Prompt.
Check every line of the data below for the string "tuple", and copy the ones that hold it.
[Records to use Boundary: Start]
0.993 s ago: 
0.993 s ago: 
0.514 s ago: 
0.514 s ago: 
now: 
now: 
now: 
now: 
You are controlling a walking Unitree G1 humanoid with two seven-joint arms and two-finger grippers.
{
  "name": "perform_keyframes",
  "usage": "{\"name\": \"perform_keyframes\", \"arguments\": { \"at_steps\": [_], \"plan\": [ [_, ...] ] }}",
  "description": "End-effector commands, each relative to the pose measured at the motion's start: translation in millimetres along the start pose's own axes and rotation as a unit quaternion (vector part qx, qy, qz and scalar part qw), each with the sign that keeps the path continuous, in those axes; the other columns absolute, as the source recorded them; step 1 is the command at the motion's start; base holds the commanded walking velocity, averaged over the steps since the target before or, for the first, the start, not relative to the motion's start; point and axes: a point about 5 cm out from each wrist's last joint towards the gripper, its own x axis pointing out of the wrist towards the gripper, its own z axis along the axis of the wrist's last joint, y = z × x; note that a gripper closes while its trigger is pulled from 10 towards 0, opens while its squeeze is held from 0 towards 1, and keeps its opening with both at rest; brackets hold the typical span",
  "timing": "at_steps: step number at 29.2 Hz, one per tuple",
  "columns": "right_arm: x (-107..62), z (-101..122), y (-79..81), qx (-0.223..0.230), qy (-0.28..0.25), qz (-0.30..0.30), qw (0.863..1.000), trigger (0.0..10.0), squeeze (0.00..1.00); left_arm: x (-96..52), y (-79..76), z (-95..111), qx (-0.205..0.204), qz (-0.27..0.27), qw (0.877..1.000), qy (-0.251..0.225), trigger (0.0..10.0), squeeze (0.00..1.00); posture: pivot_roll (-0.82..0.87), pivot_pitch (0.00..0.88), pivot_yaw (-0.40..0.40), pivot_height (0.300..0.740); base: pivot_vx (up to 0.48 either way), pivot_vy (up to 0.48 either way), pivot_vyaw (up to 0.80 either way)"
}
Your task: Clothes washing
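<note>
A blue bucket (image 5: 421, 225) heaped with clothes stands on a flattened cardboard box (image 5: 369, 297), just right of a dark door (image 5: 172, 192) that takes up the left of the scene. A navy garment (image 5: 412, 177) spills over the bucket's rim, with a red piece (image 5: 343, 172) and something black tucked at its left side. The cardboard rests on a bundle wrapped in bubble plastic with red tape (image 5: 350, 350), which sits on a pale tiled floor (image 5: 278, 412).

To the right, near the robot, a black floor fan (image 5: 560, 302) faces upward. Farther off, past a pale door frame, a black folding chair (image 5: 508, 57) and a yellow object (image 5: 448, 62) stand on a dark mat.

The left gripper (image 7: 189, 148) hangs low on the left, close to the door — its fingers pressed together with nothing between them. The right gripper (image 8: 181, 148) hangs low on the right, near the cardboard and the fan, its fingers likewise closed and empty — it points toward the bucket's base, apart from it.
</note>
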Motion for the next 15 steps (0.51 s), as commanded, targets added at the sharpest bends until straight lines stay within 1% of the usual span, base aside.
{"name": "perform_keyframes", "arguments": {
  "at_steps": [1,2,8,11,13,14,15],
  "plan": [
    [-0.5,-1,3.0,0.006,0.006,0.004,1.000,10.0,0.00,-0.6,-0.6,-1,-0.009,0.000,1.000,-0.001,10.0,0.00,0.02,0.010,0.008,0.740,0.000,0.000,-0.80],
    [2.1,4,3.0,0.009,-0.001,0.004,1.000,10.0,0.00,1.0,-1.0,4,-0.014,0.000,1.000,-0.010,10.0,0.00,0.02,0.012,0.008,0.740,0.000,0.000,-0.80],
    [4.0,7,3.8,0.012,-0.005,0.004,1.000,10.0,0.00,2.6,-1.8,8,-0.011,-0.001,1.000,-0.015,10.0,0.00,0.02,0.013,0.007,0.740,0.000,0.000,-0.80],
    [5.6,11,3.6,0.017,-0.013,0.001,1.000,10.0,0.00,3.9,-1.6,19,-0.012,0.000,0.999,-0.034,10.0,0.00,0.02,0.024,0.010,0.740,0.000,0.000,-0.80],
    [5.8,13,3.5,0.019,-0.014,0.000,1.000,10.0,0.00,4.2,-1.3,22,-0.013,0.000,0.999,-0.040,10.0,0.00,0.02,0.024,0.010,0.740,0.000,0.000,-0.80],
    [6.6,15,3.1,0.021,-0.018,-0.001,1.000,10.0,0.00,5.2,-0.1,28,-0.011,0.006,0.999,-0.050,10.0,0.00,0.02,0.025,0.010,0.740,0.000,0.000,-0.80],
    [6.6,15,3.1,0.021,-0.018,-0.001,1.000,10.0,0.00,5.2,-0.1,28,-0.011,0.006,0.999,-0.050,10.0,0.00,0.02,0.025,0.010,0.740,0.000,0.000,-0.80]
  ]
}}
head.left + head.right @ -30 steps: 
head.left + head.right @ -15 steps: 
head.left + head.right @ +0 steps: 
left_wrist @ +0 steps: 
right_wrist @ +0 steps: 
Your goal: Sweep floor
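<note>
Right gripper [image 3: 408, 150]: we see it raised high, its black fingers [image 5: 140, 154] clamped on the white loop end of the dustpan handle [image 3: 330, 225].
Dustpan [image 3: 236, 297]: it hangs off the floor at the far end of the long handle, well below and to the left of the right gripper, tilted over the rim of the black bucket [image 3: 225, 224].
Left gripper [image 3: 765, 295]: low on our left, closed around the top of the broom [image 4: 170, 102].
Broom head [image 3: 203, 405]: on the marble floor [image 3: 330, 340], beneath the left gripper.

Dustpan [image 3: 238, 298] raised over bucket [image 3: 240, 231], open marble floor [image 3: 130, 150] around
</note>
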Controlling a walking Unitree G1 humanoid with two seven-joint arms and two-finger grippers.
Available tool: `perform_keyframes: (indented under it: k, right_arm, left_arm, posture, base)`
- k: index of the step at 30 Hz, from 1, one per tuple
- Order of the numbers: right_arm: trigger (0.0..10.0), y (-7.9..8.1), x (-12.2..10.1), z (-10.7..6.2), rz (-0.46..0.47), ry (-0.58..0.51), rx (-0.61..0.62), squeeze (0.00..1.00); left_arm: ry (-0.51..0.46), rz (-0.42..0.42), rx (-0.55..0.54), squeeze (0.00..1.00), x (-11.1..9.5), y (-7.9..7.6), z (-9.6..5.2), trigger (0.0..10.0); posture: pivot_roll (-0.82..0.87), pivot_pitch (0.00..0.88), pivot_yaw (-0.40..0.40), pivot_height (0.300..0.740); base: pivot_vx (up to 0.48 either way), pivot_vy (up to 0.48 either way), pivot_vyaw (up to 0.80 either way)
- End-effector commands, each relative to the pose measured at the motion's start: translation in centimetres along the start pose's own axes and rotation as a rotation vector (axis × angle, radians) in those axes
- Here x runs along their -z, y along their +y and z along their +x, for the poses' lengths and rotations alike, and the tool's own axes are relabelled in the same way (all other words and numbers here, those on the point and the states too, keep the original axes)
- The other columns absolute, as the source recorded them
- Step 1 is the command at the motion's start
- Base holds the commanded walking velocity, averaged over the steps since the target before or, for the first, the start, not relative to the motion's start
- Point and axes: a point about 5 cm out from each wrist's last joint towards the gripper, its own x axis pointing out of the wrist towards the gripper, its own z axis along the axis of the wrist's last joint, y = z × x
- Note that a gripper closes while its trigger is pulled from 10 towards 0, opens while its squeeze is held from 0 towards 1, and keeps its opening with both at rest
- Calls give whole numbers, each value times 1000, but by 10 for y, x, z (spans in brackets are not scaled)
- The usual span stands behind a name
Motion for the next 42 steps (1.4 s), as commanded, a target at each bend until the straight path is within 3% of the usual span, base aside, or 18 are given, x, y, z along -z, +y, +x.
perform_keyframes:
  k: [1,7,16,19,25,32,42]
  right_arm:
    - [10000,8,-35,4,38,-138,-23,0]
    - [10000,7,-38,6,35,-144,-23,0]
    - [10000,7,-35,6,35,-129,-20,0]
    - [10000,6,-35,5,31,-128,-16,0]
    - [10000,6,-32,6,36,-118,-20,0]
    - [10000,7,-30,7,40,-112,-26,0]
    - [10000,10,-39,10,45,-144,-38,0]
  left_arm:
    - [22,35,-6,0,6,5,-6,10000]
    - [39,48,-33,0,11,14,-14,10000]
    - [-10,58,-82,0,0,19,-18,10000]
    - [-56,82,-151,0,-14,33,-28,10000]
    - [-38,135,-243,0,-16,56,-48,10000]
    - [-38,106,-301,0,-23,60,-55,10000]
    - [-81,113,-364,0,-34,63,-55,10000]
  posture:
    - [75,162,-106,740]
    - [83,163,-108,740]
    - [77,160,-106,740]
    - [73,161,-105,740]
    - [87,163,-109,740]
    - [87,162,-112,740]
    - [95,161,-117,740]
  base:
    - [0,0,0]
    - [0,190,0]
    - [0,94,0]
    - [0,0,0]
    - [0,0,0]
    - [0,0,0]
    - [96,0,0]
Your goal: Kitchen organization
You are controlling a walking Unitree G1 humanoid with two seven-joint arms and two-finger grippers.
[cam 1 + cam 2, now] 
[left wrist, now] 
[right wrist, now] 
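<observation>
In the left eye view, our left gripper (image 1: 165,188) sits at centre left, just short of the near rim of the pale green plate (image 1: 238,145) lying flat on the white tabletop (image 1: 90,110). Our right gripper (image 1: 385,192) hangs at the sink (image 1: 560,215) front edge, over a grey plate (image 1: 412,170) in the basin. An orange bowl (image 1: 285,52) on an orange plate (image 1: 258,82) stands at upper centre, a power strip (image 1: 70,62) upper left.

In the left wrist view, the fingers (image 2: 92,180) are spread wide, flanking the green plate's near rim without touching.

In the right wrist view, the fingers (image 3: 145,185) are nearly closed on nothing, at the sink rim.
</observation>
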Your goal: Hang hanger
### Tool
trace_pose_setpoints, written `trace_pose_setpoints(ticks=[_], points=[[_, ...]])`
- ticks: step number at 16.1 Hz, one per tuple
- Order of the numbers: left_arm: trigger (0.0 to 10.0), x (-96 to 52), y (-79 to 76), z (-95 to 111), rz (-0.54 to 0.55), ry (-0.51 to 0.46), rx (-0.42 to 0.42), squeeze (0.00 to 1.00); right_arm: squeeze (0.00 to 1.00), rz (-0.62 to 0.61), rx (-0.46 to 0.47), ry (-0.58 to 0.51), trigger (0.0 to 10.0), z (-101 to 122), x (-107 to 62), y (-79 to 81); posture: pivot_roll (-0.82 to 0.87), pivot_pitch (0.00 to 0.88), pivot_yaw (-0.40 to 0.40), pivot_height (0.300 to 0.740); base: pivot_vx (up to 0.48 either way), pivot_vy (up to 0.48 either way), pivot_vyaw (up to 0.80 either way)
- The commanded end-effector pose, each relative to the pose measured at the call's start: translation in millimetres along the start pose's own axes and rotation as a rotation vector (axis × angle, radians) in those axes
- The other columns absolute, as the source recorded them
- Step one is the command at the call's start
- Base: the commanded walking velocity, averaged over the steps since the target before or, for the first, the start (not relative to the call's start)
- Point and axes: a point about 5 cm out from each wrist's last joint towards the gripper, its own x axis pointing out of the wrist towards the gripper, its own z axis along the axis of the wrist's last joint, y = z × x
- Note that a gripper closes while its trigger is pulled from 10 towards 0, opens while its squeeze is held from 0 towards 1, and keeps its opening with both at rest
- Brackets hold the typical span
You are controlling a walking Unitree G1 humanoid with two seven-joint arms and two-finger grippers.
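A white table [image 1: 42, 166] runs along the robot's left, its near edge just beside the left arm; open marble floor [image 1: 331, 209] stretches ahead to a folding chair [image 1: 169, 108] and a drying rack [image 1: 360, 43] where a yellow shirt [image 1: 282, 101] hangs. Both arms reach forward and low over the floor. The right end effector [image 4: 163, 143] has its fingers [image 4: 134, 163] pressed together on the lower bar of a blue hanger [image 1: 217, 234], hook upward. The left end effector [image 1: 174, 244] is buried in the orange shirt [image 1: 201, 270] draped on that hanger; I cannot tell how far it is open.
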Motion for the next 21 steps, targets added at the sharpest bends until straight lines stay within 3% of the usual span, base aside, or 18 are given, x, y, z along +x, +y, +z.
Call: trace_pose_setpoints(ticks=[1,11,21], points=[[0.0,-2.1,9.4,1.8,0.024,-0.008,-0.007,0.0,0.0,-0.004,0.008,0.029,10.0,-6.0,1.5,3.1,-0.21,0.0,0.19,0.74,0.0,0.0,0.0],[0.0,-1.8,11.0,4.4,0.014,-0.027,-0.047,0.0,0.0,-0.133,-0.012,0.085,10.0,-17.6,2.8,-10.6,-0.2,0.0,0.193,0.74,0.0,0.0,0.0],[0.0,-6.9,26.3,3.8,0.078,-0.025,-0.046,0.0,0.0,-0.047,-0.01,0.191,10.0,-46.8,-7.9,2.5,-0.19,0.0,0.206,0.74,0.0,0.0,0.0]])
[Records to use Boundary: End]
Answer box.
  "timing": "at_steps: step number at 29.2 Hz, one per tuple",
- k: index of the step at 30 Hz, from 1, one per tuple
- ticks: step number at 16.1 Hz, one per tuple

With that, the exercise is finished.